Work to complete: Please determine the number of lines in the material below that contain the word "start", and state it alone.

Stored data:
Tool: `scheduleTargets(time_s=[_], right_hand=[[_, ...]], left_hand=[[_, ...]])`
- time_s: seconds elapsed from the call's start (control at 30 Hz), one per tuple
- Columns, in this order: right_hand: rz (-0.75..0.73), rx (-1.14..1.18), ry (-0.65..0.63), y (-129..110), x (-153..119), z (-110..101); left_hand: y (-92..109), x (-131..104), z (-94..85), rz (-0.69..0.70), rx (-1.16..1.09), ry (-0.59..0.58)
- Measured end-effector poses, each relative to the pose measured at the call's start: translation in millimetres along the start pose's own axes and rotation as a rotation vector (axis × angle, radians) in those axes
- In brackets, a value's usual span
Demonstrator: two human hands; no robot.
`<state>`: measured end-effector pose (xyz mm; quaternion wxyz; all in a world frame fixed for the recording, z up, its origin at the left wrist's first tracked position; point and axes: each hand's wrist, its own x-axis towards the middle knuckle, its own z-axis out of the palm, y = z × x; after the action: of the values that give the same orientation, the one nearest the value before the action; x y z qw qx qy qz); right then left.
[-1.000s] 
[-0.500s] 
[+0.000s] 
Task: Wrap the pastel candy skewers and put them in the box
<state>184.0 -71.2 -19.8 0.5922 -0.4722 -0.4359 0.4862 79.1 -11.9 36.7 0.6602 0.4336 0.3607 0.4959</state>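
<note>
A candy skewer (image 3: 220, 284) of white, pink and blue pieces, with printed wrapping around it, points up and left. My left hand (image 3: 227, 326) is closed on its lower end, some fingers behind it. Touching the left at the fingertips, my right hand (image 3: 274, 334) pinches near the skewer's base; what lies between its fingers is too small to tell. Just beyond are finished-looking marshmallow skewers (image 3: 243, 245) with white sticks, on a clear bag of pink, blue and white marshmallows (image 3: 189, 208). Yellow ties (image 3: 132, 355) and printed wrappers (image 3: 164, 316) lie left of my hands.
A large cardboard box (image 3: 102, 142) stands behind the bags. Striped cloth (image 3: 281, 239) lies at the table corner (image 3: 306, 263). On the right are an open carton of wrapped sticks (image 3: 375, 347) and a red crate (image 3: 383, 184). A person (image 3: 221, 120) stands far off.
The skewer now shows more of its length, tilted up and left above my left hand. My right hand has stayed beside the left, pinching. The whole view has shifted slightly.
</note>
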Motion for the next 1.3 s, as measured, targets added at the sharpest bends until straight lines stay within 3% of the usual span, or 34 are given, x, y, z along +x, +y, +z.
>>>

Result: 2